Kit scarcely heard. From the beginning of the boat trip he had been learning the stubbornness and inconceivable viciousness of the elements, and this glimpse of what was below him acted as a challenge. “We’ve got to ride that ridge,” he said. “If we get off it we’ll hit the walls.”

“And never know what hit us,” was Shorty’s verdict. “Can you swim, Smoke?”

“I’d wish I couldn’t if anything went wrong in there.”

“That’s what I say,” a stranger, standing alongside and peering down into the Canyon, said mournfully. “And I wish I were through it.”

“I wouldn’t sell my chance to go through,” Kit answered.

He spoke honestly, but it was with the idea of heartening the man. He turned to go back to the boat.

“Are you going to tackle it?” the man asked.

Kit nodded.

“I wish I could get the courage to,” the other confessed. “I’ve been here for hours. The longer I look, the more afraid I am. I am not a boatman, and I have with me only my nephew, who is a young boy, and my wife. If you get through safely, will you run my boat through?”

Kit looked at Shorty, who delayed to answer.

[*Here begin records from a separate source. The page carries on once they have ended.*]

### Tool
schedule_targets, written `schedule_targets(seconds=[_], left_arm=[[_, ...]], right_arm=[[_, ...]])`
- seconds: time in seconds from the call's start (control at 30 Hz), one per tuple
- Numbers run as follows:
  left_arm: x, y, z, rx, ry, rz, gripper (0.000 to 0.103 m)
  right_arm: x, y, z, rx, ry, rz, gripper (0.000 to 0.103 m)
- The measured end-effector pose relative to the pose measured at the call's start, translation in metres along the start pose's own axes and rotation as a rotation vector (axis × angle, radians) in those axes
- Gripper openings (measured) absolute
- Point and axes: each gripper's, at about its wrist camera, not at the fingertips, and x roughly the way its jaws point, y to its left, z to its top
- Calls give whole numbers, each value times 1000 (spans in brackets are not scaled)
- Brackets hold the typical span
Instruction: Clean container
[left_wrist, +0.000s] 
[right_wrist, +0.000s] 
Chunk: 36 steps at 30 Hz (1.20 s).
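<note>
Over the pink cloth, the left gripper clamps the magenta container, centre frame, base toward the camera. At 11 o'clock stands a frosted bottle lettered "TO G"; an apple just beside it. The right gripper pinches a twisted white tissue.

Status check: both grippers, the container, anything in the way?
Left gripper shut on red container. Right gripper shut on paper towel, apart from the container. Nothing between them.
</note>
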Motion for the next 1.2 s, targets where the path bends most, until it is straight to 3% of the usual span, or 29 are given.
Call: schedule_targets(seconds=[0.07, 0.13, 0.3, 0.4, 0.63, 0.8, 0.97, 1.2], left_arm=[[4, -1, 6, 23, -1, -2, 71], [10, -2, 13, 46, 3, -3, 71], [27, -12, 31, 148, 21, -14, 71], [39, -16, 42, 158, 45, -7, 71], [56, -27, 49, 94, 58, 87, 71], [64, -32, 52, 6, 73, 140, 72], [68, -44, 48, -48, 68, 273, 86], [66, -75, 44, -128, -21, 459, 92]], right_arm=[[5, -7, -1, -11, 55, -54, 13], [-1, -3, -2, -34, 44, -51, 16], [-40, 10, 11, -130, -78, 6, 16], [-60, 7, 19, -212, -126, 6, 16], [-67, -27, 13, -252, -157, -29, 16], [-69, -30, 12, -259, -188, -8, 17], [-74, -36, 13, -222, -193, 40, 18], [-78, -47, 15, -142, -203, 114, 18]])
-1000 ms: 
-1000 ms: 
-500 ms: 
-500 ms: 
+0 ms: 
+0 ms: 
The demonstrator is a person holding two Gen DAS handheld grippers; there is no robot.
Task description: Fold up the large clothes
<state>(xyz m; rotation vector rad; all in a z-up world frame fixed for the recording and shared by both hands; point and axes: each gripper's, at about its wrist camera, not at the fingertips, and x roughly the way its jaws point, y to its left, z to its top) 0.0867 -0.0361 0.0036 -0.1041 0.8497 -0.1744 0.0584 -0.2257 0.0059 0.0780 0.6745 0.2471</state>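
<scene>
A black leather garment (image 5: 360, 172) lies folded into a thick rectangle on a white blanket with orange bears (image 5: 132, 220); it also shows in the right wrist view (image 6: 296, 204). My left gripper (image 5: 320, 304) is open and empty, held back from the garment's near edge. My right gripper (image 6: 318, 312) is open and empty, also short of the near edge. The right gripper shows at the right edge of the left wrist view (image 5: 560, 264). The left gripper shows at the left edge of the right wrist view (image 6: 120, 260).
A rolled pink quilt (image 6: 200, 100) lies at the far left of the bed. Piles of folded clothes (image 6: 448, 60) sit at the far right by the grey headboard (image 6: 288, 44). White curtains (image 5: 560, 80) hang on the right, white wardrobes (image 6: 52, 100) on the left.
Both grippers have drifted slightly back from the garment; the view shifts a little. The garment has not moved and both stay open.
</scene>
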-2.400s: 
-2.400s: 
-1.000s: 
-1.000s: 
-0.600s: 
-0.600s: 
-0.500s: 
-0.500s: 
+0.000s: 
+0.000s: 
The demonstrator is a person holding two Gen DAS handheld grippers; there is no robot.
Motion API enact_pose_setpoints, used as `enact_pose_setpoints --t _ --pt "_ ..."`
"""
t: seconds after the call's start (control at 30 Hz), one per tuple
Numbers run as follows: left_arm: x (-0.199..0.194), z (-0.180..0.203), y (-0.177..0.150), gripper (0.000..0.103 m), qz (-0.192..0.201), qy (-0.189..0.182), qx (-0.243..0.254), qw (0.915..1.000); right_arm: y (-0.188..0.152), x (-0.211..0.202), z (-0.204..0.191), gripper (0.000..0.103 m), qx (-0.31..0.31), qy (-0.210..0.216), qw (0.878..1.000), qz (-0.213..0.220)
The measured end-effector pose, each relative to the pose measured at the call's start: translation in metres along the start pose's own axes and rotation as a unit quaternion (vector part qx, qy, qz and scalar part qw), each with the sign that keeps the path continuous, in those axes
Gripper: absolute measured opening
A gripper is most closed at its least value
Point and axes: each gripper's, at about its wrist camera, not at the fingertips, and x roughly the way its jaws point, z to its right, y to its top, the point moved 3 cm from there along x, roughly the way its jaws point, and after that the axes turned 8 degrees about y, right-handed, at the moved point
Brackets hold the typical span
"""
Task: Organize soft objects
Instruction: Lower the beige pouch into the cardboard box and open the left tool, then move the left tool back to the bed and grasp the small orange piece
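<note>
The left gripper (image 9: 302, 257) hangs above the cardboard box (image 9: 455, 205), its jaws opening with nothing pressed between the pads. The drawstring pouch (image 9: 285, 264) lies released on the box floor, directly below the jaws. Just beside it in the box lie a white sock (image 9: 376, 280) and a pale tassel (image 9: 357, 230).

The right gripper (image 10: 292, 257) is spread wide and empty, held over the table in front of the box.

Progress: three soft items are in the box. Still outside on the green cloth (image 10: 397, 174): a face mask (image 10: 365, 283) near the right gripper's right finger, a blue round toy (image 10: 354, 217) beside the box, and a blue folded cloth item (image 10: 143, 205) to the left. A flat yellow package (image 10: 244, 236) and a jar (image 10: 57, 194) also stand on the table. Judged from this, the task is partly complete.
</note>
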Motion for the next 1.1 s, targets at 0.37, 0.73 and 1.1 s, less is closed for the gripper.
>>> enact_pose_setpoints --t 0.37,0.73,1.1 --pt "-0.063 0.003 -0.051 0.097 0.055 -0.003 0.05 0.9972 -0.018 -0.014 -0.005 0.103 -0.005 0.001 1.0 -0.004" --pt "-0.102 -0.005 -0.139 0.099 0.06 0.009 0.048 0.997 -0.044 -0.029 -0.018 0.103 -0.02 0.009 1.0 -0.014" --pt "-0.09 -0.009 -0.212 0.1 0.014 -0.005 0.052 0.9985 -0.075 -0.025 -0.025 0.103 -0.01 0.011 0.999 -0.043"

“He’s got his wife with him,” Kit suggested. Nor had he mistaken his man.

“Sure,” Shorty affirmed. “It was just what I was stopping to think about. I knew there was some reason I ought to do it.”

Again they turned to go, but Sprague and Stine made no movement.

“Good luck, Smoke,” Sprague called to him. “I’ll – er – ” He hesitated. “I’ll just stay here and watch you.”

“We need three men in the boat, two at the oars and one at the steering-sweep,” Kit said quietly.

Sprague looked at Stine.

“I’m damned if I do,” said that gentleman. “If you’re not afraid to stand here and look on, I’m not.”

“Who’s afraid?” Sprague demanded hotly.

Stine retorted in kind, and their two men left them in the thick of a squabble.